►
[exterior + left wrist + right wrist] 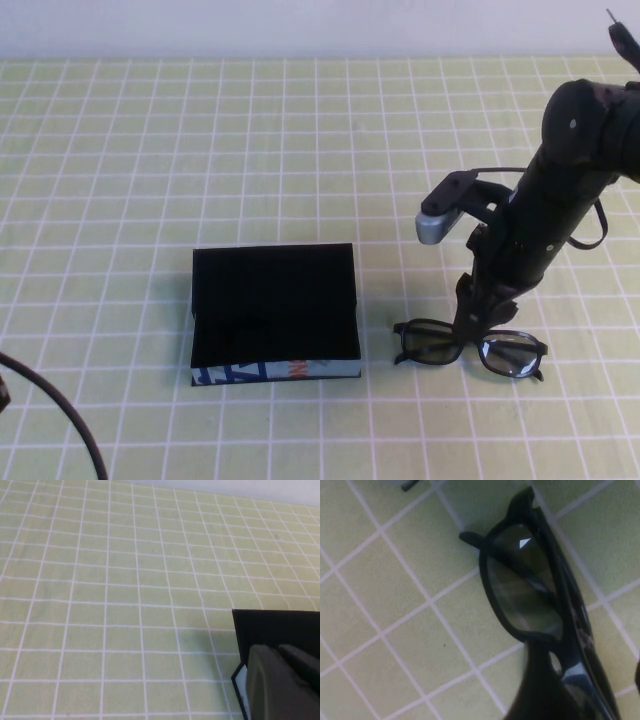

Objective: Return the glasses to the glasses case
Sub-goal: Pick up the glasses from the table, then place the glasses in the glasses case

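Nearest the robot, low on the left of the high view, only a dark cable of the left arm shows. The left tool [280, 680] appears just as a blurred dark grey mass at the edge of its own wrist view, hanging over a corner of the glasses case [275, 310]; whether it is released or clenched cannot be told.

The glasses case lies flat on the worktop [150, 150], a green cloth with a white grid. It is matte black on top, and its pale blue side edge with dark blue and orange print faces the robot.

To the right of the case, apart from it, the glasses [470, 348] lie on the worktop: black thick rims, 2 rectangular clear lenses.

The right arm reaches steeply down from the upper right, its wrist camera jutting toward the case. The right tool [470, 318] is down at the middle of the frame, at the bridge between the lenses. Its wrist view shows a dark finger against the rim, but whether it grips the glasses cannot be told.
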You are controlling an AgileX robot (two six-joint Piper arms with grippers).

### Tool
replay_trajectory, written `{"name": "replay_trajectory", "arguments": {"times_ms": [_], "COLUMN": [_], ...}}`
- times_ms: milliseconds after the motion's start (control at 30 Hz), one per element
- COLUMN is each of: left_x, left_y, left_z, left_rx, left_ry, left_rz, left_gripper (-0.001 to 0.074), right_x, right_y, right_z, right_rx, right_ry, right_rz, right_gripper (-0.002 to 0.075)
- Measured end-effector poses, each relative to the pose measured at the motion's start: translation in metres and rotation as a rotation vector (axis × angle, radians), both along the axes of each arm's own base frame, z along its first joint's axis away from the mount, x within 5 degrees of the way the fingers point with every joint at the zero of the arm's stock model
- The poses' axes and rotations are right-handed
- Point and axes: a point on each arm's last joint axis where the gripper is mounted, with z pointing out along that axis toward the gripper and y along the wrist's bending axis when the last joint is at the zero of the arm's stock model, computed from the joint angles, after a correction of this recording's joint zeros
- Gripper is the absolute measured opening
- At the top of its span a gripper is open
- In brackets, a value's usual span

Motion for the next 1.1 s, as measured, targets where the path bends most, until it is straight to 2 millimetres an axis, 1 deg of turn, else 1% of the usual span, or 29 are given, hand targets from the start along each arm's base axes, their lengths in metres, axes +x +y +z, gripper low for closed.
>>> {"name": "replay_trajectory", "arguments": {"times_ms": [133, 200, 267, 367, 433, 500, 633, 733, 833, 933, 1033, 1100], "left_x": [0.0, 0.0, 0.0, 0.0, 0.0, 0.0, 0.0, 0.0, 0.0, 0.0, 0.0, 0.0], "left_y": [0.0, 0.0, 0.0, 0.0, 0.0, 0.0, 0.0, 0.0, 0.0, 0.0, 0.0, 0.0], "left_z": [0.0, 0.0, 0.0, 0.0, 0.0, 0.0, 0.0, 0.0, 0.0, 0.0, 0.0, 0.0], "left_rx": [0.0, 0.0, 0.0, 0.004, 0.008, 0.008, 0.008, 0.008, 0.008, 0.008, 0.008, 0.008], "left_ry": [0.0, 0.0, 0.0, -0.001, 0.0, 0.0, 0.0, 0.0, 0.0, 0.0, 0.0, 0.0], "left_rz": [0.0, 0.0, 0.0, 0.0, 0.0, 0.0, 0.0, 0.0, 0.0, 0.0, 0.0, 0.0], "left_gripper": [-0.0003, -0.0003, -0.0003, -0.0003, -0.0003, -0.0003, -0.0003, -0.0003, -0.0003, -0.0003, -0.0003, -0.0003], "right_x": [0.003, 0.004, 0.003, 0.001, 0.0, 0.002, 0.013, 0.02, 0.021, 0.016, 0.003, -0.008], "right_y": [0.002, 0.003, 0.004, 0.005, 0.005, 0.007, 0.013, 0.018, 0.028, 0.048, 0.077, 0.1], "right_z": [-0.013, -0.019, -0.022, -0.024, -0.023, -0.019, -0.002, 0.021, 0.05, 0.075, 0.092, 0.098], "right_rx": [0.003, 0.002, 0.007, 0.014, 0.019, 0.027, 0.07, 0.11, 0.146, 0.184, 0.218, 0.235], "right_ry": [0.028, 0.044, 0.074, 0.112, 0.126, 0.119, 0.061, -0.012, -0.098, -0.167, -0.228, -0.255], "right_rz": [-0.002, 0.0, -0.001, 0.002, 0.005, 0.007, 0.001, 0.005, 0.031, 0.088, 0.207, 0.301], "right_gripper": [0.0353, 0.0318, 0.0241, 0.0087, 0.0036, 0.0016, 0.0013, 0.0012, 0.0012, 0.0012, 0.0012, 0.0012]}}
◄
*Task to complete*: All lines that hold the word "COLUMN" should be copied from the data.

*Exercise result*:
replay_trajectory, written `{"name": "replay_trajectory", "arguments": {"times_ms": [_], "COLUMN": [_], ...}}`
- COLUMN is each of: left_x, left_y, left_z, left_rx, left_ry, left_rz, left_gripper (-0.001 to 0.074), right_x, right_y, right_z, right_rx, right_ry, right_rz, right_gripper (-0.002 to 0.075)

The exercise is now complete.